Data excerpts
_ _ _

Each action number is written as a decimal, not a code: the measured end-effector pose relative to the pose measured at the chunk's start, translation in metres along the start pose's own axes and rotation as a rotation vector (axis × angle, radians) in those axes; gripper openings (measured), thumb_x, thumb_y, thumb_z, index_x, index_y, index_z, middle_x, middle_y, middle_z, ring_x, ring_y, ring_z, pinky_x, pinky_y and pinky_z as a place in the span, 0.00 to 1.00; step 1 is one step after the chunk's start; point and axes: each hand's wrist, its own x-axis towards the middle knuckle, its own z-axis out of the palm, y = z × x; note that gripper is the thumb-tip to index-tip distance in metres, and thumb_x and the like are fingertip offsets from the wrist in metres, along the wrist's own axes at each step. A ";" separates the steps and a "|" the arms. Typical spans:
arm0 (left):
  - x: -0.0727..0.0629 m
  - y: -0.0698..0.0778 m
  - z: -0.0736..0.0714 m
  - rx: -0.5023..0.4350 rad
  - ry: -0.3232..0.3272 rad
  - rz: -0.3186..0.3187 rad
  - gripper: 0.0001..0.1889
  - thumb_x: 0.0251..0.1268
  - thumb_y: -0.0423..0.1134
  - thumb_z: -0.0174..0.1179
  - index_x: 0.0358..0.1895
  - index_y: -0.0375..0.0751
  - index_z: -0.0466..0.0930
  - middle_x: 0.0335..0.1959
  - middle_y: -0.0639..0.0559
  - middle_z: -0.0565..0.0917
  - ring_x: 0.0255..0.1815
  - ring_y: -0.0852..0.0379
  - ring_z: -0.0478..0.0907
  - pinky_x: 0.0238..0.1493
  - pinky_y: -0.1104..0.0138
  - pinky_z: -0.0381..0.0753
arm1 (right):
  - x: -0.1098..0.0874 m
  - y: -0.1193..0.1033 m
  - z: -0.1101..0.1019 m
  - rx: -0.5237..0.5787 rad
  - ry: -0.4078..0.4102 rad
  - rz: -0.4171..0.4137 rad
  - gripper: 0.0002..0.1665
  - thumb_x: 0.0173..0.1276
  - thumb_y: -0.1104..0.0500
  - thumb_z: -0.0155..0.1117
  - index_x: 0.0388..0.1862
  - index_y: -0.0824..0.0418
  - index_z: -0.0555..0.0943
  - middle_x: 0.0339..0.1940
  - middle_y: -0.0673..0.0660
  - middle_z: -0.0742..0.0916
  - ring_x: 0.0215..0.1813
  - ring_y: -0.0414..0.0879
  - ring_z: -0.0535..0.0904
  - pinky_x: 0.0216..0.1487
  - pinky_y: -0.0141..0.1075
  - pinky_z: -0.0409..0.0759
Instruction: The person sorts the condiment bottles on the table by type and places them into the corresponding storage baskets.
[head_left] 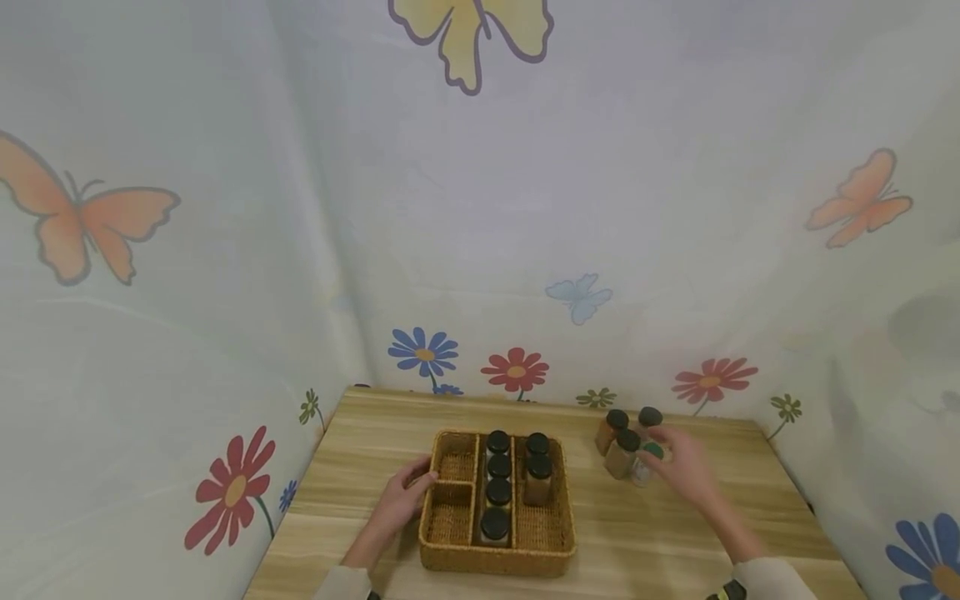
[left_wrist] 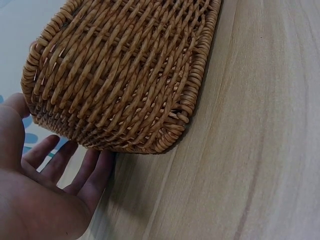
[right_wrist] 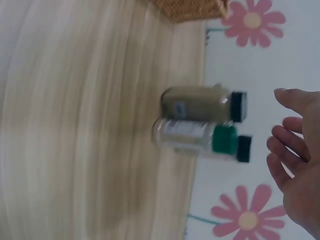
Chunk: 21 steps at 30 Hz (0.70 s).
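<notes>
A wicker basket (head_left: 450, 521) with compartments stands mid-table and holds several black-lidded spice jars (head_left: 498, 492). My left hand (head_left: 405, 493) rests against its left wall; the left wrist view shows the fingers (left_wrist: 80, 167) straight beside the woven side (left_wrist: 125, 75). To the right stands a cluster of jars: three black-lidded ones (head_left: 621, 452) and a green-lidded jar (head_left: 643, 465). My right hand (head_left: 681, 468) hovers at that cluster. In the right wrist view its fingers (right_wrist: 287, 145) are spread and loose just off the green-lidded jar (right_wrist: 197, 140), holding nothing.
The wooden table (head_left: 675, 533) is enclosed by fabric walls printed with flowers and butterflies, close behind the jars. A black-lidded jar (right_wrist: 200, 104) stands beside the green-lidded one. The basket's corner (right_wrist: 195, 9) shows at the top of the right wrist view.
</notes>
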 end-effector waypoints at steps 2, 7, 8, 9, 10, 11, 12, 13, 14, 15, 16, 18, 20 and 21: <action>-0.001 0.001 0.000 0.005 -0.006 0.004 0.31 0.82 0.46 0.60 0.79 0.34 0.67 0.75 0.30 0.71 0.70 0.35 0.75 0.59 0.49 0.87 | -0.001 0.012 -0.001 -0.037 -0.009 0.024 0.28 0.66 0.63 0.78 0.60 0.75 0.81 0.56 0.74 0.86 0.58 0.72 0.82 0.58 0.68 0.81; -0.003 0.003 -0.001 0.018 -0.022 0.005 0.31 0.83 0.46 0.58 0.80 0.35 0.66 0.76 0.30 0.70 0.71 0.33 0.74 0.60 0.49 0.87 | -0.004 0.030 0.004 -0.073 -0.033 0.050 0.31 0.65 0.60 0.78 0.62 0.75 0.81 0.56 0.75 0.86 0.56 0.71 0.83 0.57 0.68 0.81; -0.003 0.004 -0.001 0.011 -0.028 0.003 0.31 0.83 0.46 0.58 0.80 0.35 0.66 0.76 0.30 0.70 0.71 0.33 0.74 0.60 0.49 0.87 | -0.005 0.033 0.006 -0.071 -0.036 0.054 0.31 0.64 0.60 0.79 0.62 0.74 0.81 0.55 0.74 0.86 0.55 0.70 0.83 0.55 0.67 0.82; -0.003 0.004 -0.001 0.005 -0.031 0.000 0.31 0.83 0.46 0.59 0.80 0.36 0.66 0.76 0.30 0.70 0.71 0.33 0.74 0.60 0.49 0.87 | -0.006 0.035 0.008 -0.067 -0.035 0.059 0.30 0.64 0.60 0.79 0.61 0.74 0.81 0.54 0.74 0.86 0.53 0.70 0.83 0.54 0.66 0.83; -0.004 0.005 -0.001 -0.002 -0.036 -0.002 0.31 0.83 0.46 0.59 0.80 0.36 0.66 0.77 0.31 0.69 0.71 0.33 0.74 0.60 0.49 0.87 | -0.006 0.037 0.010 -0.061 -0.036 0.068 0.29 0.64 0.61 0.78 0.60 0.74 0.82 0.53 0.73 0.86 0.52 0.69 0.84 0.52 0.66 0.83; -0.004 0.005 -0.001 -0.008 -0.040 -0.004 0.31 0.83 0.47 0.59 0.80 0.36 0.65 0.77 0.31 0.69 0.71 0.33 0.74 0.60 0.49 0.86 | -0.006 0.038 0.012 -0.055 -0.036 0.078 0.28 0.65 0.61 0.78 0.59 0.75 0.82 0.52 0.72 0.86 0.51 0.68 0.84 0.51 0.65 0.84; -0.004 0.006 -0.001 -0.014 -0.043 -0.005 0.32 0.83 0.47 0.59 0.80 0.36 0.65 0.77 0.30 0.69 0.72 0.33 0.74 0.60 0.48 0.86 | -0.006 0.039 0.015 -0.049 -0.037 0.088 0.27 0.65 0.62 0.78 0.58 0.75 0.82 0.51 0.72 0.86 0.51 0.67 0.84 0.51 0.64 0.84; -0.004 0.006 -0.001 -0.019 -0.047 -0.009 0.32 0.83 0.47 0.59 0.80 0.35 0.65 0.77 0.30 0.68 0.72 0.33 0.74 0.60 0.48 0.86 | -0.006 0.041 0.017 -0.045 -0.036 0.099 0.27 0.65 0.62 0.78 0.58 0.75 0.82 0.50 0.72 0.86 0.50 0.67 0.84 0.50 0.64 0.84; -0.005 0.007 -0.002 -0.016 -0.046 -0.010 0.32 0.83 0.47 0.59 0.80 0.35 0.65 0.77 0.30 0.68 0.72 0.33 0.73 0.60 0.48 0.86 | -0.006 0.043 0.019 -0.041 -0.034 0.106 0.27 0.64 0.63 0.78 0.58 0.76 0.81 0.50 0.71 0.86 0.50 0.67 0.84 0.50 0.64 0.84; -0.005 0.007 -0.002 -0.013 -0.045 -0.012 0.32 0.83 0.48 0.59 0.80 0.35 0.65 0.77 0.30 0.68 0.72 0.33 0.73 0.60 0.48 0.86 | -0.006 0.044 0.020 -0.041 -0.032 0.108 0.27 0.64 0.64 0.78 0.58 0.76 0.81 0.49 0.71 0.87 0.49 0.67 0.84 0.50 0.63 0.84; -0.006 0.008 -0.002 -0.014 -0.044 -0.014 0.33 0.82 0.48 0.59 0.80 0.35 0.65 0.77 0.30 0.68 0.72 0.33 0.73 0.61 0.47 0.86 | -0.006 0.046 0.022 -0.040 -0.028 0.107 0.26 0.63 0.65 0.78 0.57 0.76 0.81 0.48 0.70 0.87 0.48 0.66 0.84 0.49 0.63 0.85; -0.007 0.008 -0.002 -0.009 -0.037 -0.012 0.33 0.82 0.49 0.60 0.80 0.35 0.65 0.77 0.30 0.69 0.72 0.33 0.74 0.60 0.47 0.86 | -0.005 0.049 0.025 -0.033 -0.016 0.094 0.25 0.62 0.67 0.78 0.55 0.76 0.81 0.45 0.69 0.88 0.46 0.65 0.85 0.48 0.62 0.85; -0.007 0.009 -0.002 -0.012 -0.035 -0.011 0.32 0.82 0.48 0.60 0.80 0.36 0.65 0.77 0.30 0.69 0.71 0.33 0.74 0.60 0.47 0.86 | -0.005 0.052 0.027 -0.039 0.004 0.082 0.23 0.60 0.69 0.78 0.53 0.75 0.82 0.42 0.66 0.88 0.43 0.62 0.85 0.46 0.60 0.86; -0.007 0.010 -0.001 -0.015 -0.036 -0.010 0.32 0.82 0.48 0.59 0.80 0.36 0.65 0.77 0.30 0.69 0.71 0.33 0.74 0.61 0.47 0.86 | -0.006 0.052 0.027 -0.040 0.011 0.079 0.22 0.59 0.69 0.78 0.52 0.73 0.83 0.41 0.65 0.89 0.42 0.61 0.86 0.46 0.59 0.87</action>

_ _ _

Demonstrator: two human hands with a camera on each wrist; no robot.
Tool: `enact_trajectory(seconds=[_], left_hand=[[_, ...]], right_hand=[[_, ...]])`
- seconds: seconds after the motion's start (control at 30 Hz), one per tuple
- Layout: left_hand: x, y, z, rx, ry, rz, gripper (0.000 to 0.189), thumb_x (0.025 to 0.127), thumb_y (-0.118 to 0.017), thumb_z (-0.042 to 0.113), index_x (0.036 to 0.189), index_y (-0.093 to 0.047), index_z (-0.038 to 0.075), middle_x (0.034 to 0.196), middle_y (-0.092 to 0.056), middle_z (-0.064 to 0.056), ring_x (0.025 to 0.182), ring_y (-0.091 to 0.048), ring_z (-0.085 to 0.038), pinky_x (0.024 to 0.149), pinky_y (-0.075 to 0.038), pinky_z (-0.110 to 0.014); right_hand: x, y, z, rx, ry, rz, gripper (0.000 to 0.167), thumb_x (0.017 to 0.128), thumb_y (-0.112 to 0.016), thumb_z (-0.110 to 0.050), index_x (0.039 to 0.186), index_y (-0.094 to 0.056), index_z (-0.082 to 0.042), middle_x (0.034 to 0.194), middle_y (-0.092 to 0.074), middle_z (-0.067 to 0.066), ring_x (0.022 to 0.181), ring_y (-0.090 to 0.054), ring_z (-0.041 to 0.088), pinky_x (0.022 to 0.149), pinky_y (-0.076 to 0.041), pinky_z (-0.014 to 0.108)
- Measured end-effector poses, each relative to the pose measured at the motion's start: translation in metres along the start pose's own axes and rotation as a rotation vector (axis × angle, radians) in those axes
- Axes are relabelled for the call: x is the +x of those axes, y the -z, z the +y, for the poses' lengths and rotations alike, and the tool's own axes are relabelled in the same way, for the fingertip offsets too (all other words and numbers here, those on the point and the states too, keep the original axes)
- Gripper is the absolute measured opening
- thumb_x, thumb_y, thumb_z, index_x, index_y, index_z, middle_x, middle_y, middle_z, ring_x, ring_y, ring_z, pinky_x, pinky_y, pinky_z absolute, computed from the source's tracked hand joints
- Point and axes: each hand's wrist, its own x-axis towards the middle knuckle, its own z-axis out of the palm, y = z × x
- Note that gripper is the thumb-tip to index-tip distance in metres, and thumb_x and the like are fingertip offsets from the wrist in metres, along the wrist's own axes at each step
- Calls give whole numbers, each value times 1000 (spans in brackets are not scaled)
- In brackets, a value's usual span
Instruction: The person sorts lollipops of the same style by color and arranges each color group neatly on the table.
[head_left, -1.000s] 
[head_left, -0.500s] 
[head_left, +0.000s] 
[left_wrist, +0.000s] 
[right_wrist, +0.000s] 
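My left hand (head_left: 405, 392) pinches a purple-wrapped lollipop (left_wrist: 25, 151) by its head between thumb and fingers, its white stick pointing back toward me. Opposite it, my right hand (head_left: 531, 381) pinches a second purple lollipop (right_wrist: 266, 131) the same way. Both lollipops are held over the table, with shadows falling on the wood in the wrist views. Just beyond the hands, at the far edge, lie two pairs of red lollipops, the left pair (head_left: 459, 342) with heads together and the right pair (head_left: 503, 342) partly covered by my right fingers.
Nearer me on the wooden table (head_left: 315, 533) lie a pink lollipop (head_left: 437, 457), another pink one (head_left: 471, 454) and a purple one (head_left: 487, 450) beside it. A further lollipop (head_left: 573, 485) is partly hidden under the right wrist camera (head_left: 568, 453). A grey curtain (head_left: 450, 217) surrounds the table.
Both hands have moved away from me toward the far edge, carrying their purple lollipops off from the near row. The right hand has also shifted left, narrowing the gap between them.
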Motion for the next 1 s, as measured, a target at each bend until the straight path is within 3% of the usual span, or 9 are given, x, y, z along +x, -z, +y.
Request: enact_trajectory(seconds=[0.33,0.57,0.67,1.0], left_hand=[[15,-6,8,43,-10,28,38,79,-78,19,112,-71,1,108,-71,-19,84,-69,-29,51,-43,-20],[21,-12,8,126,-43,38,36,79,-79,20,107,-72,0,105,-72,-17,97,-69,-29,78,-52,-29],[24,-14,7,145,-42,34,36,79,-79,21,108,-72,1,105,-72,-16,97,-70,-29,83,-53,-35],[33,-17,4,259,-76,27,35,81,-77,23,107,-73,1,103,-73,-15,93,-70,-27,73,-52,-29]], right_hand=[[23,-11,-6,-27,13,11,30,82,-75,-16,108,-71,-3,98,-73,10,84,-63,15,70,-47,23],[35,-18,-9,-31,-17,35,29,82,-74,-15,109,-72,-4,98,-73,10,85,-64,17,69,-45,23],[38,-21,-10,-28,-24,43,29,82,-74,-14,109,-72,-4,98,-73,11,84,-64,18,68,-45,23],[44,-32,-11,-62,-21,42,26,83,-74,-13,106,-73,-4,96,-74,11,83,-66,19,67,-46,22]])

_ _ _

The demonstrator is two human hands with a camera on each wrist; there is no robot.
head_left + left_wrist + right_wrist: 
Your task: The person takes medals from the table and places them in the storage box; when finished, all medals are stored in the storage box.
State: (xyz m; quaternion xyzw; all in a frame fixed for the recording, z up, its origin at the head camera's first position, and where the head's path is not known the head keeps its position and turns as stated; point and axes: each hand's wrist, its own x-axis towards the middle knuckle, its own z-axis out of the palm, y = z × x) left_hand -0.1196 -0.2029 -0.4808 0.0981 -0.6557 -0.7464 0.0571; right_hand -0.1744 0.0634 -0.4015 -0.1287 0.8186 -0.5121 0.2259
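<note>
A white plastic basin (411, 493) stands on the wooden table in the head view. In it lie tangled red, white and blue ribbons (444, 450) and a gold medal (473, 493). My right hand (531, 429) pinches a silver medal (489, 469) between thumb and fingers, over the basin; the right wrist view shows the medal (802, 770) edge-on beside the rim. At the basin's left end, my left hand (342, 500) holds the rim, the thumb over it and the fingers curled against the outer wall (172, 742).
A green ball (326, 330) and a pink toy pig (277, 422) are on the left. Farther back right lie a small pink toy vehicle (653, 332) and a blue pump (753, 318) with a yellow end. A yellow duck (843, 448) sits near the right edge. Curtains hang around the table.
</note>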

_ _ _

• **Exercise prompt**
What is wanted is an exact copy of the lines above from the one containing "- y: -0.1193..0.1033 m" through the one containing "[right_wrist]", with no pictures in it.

• **Output for this task**
  - y: -0.1193..0.1033 m
  - z: -0.1101..0.1019 m
  - rx: -0.5237..0.5787 rad
  - ry: -0.4078..0.4102 rad
  - rz: -0.4171..0.4137 rad
  - gripper: 0.0002..0.1665
  - thumb_x: 0.0173..0.1276
  - thumb_y: -0.1104..0.0500
  - thumb_z: -0.0155..0.1117
  - index_x: 0.0388..0.1862
  - index_y: -0.0824..0.0418
  - index_z: -0.0555..0.0943
  - middle_x: 0.0339..0.1940
  - middle_y: -0.0673..0.0660
  - middle_z: -0.0742..0.0916
  - ring_x: 0.0215..0.1813
  - ring_y: -0.0414..0.0879
  - ring_z: -0.0535..0.0904
  - pinky_x: 0.0216..0.1487
  - pinky_y: -0.0141..0.1075
  - pinky_z: -0.0409..0.0759
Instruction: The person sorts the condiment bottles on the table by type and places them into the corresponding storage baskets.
[head_left] 
[left_wrist] 
[right_wrist] 

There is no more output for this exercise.